** DIRECTIONS **
Repeat the data below with no changes.

━━━━━━━━━━

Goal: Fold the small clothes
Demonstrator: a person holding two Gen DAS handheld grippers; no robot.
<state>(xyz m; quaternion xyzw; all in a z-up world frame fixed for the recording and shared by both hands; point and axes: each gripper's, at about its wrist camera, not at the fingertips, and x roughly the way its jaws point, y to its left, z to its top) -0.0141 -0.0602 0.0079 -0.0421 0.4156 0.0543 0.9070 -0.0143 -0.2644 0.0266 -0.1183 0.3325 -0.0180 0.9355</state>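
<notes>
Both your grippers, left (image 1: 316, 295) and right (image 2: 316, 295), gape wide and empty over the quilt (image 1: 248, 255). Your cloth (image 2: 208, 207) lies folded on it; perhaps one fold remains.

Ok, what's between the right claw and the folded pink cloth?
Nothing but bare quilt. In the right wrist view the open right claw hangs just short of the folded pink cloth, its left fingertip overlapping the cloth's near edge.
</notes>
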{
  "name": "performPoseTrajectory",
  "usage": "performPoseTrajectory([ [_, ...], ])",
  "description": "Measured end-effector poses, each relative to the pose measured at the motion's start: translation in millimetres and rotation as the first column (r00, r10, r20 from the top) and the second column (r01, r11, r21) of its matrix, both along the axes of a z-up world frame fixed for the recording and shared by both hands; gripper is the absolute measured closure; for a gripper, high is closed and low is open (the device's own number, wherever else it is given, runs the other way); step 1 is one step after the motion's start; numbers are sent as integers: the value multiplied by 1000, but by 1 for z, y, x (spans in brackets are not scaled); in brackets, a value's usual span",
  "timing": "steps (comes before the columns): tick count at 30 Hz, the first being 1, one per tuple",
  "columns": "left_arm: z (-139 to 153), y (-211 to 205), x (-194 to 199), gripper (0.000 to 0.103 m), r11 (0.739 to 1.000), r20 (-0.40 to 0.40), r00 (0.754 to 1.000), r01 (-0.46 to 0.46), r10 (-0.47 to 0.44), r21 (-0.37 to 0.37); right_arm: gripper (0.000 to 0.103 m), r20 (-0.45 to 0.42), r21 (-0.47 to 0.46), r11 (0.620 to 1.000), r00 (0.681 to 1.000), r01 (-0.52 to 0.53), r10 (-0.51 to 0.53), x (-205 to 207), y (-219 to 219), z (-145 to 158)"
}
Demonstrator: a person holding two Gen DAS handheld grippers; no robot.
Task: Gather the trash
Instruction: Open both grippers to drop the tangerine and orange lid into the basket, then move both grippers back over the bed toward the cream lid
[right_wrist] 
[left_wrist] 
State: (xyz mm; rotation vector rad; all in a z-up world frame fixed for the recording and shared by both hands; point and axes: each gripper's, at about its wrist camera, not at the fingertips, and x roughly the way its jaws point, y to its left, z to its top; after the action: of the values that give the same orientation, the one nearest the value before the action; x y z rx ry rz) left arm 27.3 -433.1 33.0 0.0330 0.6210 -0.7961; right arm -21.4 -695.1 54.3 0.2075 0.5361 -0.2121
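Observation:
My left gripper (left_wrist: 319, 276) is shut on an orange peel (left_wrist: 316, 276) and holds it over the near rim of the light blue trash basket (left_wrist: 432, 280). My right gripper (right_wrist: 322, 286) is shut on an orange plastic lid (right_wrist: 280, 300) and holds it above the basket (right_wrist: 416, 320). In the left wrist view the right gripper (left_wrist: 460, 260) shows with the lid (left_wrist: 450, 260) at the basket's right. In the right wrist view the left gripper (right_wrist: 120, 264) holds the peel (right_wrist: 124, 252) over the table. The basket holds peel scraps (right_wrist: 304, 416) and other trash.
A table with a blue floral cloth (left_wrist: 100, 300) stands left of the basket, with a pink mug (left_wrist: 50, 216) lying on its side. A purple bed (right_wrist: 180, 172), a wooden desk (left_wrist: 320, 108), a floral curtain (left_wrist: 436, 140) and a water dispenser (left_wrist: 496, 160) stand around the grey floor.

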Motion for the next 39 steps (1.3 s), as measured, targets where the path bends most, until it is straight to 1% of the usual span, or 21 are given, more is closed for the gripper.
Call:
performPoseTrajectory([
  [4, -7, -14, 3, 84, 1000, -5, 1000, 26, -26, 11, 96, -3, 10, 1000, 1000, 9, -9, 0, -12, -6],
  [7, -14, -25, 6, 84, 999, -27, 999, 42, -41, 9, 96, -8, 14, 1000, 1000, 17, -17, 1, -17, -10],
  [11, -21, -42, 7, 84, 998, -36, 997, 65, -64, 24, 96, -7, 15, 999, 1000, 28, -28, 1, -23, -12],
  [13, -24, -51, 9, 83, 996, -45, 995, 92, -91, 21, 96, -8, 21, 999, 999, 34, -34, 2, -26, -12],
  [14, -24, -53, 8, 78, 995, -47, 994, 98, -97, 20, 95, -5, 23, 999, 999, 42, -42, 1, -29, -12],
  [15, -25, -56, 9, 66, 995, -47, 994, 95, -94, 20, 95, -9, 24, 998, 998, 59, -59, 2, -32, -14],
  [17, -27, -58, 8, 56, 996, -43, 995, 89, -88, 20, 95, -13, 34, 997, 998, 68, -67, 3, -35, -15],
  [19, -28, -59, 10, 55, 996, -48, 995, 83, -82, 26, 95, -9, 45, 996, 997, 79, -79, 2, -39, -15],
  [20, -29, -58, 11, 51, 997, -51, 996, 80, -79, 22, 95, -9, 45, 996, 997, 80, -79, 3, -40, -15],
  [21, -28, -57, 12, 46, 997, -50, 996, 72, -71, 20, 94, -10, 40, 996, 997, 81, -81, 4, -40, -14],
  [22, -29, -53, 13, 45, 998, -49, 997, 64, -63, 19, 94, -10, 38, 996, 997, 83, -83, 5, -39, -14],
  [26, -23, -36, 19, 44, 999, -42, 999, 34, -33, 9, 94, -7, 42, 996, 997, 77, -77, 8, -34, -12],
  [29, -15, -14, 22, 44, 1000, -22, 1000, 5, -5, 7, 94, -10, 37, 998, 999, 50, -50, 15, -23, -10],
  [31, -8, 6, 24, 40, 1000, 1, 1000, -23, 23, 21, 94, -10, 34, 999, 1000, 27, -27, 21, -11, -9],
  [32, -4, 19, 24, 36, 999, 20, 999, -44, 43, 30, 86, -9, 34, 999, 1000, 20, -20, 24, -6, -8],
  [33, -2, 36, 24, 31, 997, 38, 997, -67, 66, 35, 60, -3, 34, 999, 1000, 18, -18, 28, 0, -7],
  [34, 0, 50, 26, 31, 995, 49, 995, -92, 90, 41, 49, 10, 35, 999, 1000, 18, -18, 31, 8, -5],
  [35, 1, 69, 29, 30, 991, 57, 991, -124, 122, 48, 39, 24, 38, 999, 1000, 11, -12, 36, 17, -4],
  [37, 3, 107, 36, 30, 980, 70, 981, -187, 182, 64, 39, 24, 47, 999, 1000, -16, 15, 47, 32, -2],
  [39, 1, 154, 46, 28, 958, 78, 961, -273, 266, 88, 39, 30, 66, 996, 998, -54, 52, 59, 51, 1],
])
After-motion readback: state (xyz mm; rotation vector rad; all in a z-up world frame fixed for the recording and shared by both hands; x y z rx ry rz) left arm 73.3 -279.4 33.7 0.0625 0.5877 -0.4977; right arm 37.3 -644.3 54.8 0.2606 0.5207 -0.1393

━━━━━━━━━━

** REPLY TO THE TASK **
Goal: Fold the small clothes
Demonstrator: a person holding two Gen DAS handheld grippers; no robot.
<state>(xyz m; quaternion xyzw; all in a z-up world frame fixed for the recording and shared by both hands; point and axes: each gripper's, at about its wrist camera, not at the fingertips, and x roughly the way its jaws point, y to its left, z to its top) -0.0141 -0.0602 0.0079 -0.0421 0.4156 0.0543 0.9070 -0.0143 -0.2644 0.0266 -0.1183 0.3325 -0.0180 0.9355</state>
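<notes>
Both your grippers, left (image 1: 316, 295) and right (image 2: 316, 295), gape wide and empty over the quilt (image 1: 248, 255). Your cloth (image 2: 208, 207) lies folded on it; perhaps one fold remains.

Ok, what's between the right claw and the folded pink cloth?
Nothing but bare quilt. In the right wrist view the open right claw hangs just short of the folded pink cloth, its left fingertip overlapping the cloth's near edge.
</notes>
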{
  "name": "performPoseTrajectory",
  "usage": "performPoseTrajectory([ [_, ...], ])",
  "description": "Measured end-effector poses, each relative to the pose measured at the motion's start: translation in millimetres and rotation as the first column (r00, r10, r20 from the top) and the second column (r01, r11, r21) of its matrix, both along the axes of a z-up world frame fixed for the recording and shared by both hands; gripper is the absolute measured closure; for a gripper, high is closed and low is open (the device's own number, wherever else it is given, runs the other way); step 1 is one step after the motion's start; numbers are sent as integers: the value multiplied by 1000, but by 1 for z, y, x (spans in brackets are not scaled); in brackets, a value's usual span",
  "timing": "steps (comes before the columns): tick count at 30 Hz, the first being 1, one per tuple",
  "columns": "left_arm: z (-139 to 153), y (-211 to 205), x (-194 to 199), gripper (0.000 to 0.103 m), r11 (0.739 to 1.000), r20 (-0.40 to 0.40), r00 (0.754 to 1.000), r01 (-0.46 to 0.46), r10 (-0.47 to 0.44), r21 (-0.37 to 0.37); right_arm: gripper (0.000 to 0.103 m), r20 (-0.45 to 0.42), r21 (-0.47 to 0.46), r11 (0.620 to 1.000), r00 (0.681 to 1.000), r01 (-0.52 to 0.53), r10 (-0.51 to 0.53), x (-205 to 207), y (-219 to 219), z (-145 to 158)"
}
Demonstrator: a person holding two Gen DAS handheld grippers; no robot.
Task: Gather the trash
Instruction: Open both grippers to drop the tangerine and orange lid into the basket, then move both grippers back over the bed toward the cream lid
[right_wrist] 
[left_wrist] 
State: (xyz mm; rotation vector rad; all in a z-up world frame fixed for the recording and shared by both hands; point and axes: each gripper's, at about its wrist camera, not at the fingertips, and x roughly the way its jaws point, y to its left, z to its top; after the action: of the values that give the same orientation, the one nearest the value before the action; x y z rx ry rz) left arm 27.3 -433.1 33.0 0.0330 0.6210 -0.7961; right arm -21.4 -695.1 54.3 0.2075 0.5361 -0.2121
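Observation:
My left gripper (left_wrist: 319, 276) is shut on an orange peel (left_wrist: 316, 276) and holds it over the near rim of the light blue trash basket (left_wrist: 432, 280). My right gripper (right_wrist: 322, 286) is shut on an orange plastic lid (right_wrist: 280, 300) and holds it above the basket (right_wrist: 416, 320). In the left wrist view the right gripper (left_wrist: 460, 260) shows with the lid (left_wrist: 450, 260) at the basket's right. In the right wrist view the left gripper (right_wrist: 120, 264) holds the peel (right_wrist: 124, 252) over the table. The basket holds peel scraps (right_wrist: 304, 416) and other trash.
A table with a blue floral cloth (left_wrist: 100, 300) stands left of the basket, with a pink mug (left_wrist: 50, 216) lying on its side. A purple bed (right_wrist: 180, 172), a wooden desk (left_wrist: 320, 108), a floral curtain (left_wrist: 436, 140) and a water dispenser (left_wrist: 496, 160) stand around the grey floor.
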
Motion for the next 39 steps (1.3 s), as measured, targets where the path bends most, until it is straight to 1% of the usual span, or 21 are given, more is closed for the gripper.
Call:
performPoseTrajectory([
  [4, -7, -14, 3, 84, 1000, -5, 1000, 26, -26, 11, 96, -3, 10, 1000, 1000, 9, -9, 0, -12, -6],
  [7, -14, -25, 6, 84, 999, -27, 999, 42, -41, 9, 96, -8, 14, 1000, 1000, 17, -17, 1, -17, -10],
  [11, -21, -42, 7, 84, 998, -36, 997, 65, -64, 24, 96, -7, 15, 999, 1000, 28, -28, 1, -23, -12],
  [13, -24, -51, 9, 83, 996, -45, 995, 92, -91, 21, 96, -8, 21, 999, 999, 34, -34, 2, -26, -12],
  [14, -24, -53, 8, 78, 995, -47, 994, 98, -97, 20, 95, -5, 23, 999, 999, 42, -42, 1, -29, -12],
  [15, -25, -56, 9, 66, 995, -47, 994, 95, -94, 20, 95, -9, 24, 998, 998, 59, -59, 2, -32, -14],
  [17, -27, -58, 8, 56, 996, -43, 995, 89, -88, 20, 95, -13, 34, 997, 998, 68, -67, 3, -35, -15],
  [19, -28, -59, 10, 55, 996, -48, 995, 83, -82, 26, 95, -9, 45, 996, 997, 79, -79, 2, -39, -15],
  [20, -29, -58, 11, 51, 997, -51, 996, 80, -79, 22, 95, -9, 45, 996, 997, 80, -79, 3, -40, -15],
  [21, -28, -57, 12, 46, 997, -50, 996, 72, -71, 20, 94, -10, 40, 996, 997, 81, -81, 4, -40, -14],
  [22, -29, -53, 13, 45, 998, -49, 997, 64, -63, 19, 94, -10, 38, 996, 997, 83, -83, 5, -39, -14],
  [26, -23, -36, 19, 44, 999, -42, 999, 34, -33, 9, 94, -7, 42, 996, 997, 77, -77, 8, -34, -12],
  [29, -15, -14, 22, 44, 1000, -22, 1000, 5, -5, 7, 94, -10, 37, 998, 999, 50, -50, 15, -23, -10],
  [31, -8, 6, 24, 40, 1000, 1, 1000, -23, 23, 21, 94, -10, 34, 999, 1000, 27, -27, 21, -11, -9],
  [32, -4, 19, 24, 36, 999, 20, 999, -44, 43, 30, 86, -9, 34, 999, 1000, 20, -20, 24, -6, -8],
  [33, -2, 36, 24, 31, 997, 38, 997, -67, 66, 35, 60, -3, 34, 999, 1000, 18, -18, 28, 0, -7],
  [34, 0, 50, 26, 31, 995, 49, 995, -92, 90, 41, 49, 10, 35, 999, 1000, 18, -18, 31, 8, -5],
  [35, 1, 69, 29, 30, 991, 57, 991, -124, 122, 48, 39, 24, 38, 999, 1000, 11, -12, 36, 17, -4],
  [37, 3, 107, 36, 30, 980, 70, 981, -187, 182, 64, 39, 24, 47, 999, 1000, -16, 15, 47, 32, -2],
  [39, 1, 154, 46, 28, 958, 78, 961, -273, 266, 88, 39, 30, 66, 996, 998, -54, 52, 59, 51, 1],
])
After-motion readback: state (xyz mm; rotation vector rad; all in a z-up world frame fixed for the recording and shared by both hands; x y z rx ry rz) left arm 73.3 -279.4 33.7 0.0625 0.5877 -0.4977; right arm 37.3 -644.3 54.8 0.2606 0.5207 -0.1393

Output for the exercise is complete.